GM’s shareholder meeting sends mixed messages on EVs

While GM CEO Mary Barra emphasised the company’s dedication to EVs, its strategy for growth and profitability are uncertain, writes Will Girling

Much like fellow ‘Big Three’ US automaker Ford, General Motors has reckoned with significant losses from its electric vehicle (EV) activities to date. Although these have narrowed—from US$3.3bn in 2022 to US$2.5bn in 2023—Chief Executive Mary Barra emphasised during GM’s 2024 Annual Meeting of Shareholders (AMS) that growing EVs “profitably” would be one of the company’s ongoing commitments.

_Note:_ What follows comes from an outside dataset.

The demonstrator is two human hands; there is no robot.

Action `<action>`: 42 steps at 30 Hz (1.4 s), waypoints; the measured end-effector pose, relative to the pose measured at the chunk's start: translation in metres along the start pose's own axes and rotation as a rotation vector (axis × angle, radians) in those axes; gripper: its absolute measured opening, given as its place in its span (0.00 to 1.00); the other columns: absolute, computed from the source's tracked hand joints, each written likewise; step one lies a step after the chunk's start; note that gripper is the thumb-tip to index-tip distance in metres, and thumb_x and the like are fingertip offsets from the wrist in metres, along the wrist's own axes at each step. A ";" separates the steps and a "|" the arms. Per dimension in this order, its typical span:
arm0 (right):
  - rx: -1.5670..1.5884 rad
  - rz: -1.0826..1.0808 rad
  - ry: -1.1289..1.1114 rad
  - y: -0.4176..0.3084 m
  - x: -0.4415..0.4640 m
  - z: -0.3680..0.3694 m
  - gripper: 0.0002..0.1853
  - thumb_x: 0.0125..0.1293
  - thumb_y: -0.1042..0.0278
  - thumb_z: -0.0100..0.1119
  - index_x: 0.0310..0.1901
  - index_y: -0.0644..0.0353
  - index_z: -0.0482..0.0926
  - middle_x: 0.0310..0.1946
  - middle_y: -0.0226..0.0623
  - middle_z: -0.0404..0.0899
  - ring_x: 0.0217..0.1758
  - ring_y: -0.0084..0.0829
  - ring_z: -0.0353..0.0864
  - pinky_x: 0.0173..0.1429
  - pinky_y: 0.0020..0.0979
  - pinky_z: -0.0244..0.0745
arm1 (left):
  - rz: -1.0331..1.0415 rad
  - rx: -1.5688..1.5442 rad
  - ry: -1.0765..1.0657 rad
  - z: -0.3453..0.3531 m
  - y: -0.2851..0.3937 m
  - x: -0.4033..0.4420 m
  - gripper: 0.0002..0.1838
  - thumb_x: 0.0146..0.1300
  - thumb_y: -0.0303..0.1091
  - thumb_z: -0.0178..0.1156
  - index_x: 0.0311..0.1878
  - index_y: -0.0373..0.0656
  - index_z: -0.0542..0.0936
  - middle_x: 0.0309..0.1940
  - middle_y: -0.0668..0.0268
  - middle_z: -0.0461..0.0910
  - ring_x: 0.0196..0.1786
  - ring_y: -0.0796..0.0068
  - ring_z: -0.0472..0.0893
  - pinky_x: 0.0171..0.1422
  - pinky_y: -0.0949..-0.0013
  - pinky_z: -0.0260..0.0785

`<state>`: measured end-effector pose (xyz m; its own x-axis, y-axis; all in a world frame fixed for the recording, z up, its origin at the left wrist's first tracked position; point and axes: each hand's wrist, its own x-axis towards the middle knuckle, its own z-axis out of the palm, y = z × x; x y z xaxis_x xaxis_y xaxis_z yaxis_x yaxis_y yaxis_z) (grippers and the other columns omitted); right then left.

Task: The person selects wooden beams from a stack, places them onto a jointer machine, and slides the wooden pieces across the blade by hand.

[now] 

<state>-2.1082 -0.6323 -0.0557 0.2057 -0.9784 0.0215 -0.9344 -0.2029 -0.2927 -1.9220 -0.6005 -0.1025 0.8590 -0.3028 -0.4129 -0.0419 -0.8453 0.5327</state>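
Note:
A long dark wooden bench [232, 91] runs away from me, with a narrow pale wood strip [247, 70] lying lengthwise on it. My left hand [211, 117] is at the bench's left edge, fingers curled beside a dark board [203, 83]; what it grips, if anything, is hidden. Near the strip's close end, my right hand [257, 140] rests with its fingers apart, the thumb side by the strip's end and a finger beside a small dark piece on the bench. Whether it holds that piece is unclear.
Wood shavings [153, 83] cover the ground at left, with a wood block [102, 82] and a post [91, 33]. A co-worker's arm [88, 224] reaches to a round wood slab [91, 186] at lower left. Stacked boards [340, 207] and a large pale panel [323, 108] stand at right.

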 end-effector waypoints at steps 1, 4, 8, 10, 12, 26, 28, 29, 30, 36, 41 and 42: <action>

How GM proceeds with its EV business is clearly front and centre for shareholders themselves: four of the seven proposals announced during the 4 June event concerned EVs in some way. Three requested specific reports on aspects of the supply chain (child labour, deep-sea mined minerals, and sustainability risk), while one even called for EV-related targets to be eliminated from executive incentive compensation programmes.

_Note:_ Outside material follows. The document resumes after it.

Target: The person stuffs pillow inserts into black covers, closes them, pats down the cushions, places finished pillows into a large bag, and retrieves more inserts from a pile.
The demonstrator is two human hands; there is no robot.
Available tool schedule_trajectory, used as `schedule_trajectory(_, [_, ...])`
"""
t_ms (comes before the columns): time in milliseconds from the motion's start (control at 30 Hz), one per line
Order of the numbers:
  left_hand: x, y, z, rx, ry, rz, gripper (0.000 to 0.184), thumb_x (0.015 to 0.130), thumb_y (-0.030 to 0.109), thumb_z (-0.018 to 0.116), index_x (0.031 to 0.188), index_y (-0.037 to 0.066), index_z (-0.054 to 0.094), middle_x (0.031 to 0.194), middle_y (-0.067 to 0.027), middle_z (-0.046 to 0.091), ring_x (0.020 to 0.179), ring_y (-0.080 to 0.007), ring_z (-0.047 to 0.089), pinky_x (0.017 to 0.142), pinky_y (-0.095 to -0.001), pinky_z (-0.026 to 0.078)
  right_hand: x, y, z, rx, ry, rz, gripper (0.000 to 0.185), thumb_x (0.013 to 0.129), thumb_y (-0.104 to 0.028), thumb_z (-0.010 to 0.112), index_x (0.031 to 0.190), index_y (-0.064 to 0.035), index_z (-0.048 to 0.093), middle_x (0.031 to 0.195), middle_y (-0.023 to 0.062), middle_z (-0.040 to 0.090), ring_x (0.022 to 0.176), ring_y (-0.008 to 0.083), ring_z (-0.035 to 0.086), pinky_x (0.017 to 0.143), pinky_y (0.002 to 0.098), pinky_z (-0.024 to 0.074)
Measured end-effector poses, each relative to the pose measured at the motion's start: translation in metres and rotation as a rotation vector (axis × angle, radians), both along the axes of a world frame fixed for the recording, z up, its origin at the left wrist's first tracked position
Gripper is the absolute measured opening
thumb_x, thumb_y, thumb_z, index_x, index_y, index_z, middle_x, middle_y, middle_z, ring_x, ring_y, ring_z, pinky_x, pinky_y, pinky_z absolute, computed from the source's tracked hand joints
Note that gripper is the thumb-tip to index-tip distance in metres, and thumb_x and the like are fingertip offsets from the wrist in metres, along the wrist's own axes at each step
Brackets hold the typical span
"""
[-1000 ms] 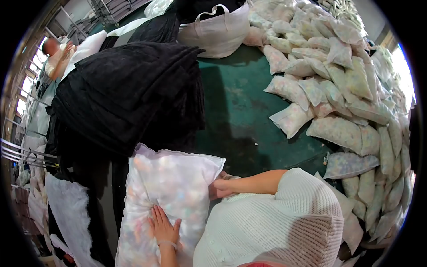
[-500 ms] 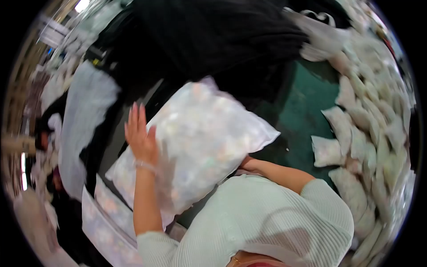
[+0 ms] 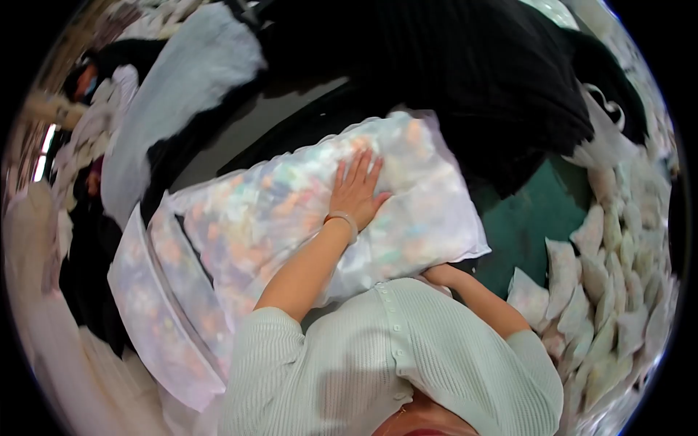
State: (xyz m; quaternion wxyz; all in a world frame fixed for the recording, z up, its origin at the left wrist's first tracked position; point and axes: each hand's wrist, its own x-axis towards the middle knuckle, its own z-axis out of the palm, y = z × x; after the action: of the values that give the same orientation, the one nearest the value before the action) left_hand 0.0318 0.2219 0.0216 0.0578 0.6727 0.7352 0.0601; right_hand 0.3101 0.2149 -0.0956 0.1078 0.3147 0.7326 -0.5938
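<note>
A large, see-through pillow (image 3: 302,211) filled with coloured scraps lies at a slant against the front of the person's top (image 3: 392,327). The left hand (image 3: 356,190) rests flat on it, fingers spread, holding nothing. The right hand (image 3: 440,276) is at the pillow's near edge, toward its right end; its fingers are mostly hidden, so I cannot tell whether they grip. Just left of the pillow are two more stuffed pillows (image 3: 163,312). Beyond it is a pile of black cloth (image 3: 472,80); to its right are the green tabletop (image 3: 531,218) and, farther out, a heap of small pillows (image 3: 582,291). The filling looks done, spread along the pillow's whole length; whether every edge is closed, and so what remains, I cannot tell
</note>
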Motion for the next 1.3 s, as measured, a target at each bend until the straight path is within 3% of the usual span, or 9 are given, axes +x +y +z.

All four were ultimately voted against, with the latter receiving only 1% shareholder support. EVs remain an important pillar of GM’s future strategy, but no longer to the exclusion of internal combustion engine (ICE) vehicles. Barra framed maintaining ICE, particularly the decision to scrap its elimination from the Cadillac brand by 2030, as staying “customer focused during the transition”. But do the company’s actions bear this out?

Elaine Borseth, President of the Electric Vehicle Association, criticised GM for stating that its continuation of ICE (both pure and hybrid) simply matches the ebb and flow of the US market. “GM might say the EV market is slowing, yet it also discontinued the Chevrolet Bolt, which was a large portion of its EV sales,” she told Automotive World. Indeed, the affordable (US$26,500) Bolt sold well but didn’t fit into a strategy geared more towards premium models. The nameplate’s return has been hinted as 2025, although details remain vague.

GM is talking the talk, but it isn’t walking the walk

The new Chevy Equinox, for which Barra expressed her pride several times during the AMS, starts at US$34,995, making it still a relatively cheap EV. Since the early adopter market is no longer able to sustain rapid EV market growth, mass market models offer a chance to recapture momentum. Yet affordability is not everything—the Tesla Model Y sold 1.15 million units globally in 2023 despite a starting price of US$44,630. The real question will be whether GM and other legacy US manufacturers can combine low price points with desirability as astutely as their Chinese competitors.

Regardless of GM’s confidence in the integrity of its supply chain, Borseth believes it will be “left in the dust” by China if it continues to “drag its feet” on developing innovative new EV offerings. President Biden’s 100% import tariff on Chinese EVs might buy the US’ domestic industry time, yet some economists’ analysis of the potential repercussions on inflation mean this could be just a short-term fix. Instead of focusing on today, GM needs to consider tomorrow more seriously.

“GM is talking the talk, but it isn’t walking the walk. It seems like the company just wants to continue doing what it’s always done instead of change business model,” said Borseth. That hesitation may partially come down to many EV divisions’ admittedly costly implications for the bottom line. However, Borseth previously called out Ford’s short-term profitability expectations with a reminder that even Toyota’s enduringly successful Prius took years to get into the black.

The GM Board of Directors’ recommendation to vote against the shareholder proposal for eliminating compensation programmes tied to EV targets indicates sincerity about growing its electric business. Barra stated that “2024 will be a record year for EV sales” and cited research that the segment might claim 10% (1.6 million units) of the US market. However, she told NBC immediately after the AMS that her company’s transition from ICE will play out “over decades”. This backtracks on the automaker’s previously established 2035 deadline for an all-electric lineup, and Barra’s repeated emphasis on pursuing EVs “profitably” creates uncertainty about GM’s plans for pacing. If Chinese OEMs continue on their present trajectory, shareholders may soon demand that certainty.